As announcers always say, "The baseball season is a marathon, not a sprint." It's a long, grueling, 180-day, 162-game grind that exposes teams and players who are short on the ability to go the distance.
Then, if you go to the playoffs, it's anywhere from one to four more weeks of hard work. If you win the World Series it's forgotten, but only one team gets to have that downtown parade.
With all this in mind, not all departments of a team will work together well at the same time. It's very seldom that a club goes wire-to-wire in first place like Rob Dibble's 1990 World Champion Reds, so there will be bumps in the road - many of them - during the course of this long journey.

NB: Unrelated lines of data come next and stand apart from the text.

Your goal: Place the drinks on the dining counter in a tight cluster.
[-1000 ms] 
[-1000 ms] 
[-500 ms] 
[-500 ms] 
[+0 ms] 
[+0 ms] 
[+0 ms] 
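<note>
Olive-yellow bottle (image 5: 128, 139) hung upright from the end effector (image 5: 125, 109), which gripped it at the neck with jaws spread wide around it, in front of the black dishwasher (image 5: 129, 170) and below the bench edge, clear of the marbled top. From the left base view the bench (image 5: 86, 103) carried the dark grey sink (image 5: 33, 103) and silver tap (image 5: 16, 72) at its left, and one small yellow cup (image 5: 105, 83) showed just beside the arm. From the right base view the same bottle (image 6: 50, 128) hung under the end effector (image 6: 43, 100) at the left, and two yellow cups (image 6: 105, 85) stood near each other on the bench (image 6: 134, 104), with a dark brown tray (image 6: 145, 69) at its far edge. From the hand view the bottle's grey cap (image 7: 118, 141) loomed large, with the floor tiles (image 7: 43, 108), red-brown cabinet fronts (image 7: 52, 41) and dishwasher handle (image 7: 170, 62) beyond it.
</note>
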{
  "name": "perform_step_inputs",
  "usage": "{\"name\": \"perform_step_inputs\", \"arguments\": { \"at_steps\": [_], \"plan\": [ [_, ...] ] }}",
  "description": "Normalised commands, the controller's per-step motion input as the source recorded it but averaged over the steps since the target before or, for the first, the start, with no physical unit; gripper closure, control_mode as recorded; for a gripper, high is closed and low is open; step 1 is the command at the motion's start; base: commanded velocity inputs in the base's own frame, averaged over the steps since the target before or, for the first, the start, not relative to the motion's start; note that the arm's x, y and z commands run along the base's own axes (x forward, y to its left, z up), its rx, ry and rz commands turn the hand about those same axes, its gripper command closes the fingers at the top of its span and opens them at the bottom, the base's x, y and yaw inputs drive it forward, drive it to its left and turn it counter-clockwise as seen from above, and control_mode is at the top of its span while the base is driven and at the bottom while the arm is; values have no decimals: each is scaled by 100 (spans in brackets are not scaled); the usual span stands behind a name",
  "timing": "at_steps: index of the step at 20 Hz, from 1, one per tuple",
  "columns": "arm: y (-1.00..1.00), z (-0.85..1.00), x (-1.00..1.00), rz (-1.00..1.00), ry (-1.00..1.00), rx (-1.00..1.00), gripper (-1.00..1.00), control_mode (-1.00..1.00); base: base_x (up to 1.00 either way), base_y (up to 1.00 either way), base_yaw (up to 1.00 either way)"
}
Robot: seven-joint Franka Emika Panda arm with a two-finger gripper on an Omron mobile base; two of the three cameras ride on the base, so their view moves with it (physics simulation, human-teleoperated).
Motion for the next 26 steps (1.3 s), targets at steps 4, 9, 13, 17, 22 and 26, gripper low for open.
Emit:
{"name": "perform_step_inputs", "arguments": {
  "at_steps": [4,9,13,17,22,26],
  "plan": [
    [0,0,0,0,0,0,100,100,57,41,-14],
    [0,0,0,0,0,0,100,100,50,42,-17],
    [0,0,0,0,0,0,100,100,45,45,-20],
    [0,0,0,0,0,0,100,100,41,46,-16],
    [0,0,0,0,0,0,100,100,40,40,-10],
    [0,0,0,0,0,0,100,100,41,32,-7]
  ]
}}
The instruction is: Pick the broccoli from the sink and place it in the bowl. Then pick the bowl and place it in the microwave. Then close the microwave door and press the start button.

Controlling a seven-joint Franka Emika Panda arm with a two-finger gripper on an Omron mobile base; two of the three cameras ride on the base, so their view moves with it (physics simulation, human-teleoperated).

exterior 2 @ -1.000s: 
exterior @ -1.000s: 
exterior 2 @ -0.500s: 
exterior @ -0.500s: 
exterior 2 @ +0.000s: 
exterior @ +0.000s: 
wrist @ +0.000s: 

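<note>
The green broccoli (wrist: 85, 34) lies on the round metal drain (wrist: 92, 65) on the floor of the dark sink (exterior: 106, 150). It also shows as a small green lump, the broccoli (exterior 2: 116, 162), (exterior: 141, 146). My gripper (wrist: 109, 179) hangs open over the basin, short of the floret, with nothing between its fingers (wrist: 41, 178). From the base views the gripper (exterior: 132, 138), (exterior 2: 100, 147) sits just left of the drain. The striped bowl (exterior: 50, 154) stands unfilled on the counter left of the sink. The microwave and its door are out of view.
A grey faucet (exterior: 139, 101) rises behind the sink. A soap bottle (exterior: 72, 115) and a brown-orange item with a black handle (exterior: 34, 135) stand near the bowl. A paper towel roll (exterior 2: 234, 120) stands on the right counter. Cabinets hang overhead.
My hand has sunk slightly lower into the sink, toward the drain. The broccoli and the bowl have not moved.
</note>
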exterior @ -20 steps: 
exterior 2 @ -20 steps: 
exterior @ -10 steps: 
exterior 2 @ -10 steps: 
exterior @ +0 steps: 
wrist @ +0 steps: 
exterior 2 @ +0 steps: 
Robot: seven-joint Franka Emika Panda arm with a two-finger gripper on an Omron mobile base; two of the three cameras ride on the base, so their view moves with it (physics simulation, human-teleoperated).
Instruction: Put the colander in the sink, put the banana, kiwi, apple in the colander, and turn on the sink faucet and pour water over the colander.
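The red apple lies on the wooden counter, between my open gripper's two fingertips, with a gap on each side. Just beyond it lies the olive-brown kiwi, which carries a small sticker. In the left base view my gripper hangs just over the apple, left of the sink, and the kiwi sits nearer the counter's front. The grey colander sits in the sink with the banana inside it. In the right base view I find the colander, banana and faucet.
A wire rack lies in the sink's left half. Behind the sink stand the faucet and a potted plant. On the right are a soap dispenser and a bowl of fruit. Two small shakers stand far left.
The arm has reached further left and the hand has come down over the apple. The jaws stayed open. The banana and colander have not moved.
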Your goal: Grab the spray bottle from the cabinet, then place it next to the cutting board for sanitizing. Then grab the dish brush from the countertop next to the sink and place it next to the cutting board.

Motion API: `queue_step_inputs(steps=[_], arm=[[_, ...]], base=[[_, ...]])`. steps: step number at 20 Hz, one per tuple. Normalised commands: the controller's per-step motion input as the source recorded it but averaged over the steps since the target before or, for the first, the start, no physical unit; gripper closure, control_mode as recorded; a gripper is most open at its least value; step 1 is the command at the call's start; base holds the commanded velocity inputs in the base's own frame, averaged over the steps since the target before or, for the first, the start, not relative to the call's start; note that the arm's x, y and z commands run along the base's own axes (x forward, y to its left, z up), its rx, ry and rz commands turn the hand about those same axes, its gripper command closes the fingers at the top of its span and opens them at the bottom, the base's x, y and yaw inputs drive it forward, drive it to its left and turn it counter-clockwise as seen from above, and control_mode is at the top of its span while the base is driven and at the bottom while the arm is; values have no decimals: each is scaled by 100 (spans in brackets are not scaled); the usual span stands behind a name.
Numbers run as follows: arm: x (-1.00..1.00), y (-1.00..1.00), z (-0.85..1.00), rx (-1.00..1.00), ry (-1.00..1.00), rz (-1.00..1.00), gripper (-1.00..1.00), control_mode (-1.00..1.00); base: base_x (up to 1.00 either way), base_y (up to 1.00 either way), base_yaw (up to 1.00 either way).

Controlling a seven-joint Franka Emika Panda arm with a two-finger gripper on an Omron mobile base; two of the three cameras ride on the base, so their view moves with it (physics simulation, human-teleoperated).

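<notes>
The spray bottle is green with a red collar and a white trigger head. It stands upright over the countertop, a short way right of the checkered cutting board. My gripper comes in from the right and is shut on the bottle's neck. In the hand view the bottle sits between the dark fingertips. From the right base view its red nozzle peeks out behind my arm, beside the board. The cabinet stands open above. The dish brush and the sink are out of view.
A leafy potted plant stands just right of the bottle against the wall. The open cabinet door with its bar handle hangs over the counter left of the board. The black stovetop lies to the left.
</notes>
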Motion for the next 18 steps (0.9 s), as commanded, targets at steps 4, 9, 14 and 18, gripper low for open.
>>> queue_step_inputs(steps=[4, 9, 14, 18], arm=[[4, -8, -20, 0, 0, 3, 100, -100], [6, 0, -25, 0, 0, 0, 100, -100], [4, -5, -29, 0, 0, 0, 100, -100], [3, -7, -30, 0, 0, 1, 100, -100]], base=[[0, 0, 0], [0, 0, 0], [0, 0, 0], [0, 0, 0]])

The Nationals are in such a time.
Early in the season, the offense was flying high and the pitching was not. On May 1, the Nationals were 13-10 and on their way to a season-best 15-10. The team ERA was 4.54, ranking 11th in the National League, while the offense was hitting .257 (ninth in the NL) and second in runs despite being 14th in home runs with just 16 in 23 games. The defense was solid with just 14 errors, sixth-best in the league. So, the offense and defense were fine, but the pitching wasn't.
The Nats made two errors May 1 at Florida in a 7-1 loss and haven't handled the ball very well since. By the end of May, they were 15th in defense and had made the most errors in the major leagues. The pitching was better at a 4.26 ERA - though still 11th in the league - and the offense was up to .258, eighth-best in the NL.
By June 11, the hitters were really getting it done and only three National League clubs had higher batting averages, as the Nats were at .263, good enough to rank them at fourth-best. On that same day, the pitching was at a season-low 4.09 ERA and I thought they were headed down to the threes, but interleague play got in the way and the ERA shot back up. Even the excellent Matt Capps couldn't contribute much with few save situations.
So, here we are on the verge of the last weekend of AL versus NL play, and the Nats are getting good pitching, but lost 4 of 6 games on the homestand thanks to a sputtering offense, now 12th in the league with a .256 average. The middle-of-the-lineup guys, Zimmerman, Dunn and Willingham, are hitting home runs - 65 of them (ninth in the NL), but there's no one on base as 43 of the HRs were solos.
Nyjer Morgan's on-base percentage is heading down to .300, a bad number for a leadoff man, and Cristian Guzman is hitting around .230 for June. Can Roger Bernadina lead off? We may find out soon.
I know this post threw a lot of numbers at you, but they tell a story of how difficult it is to play well in all facets of the game for any reasonable amount of time - unless you're the Yankees, Rays, Red Sox, Braves, Cardinals or Reds, teams that have good offenses and reliable pitching and defense.
Figure out how to get a middle-of-the-pack team to do all these things consistently, and you would be a Hall of Fame manager!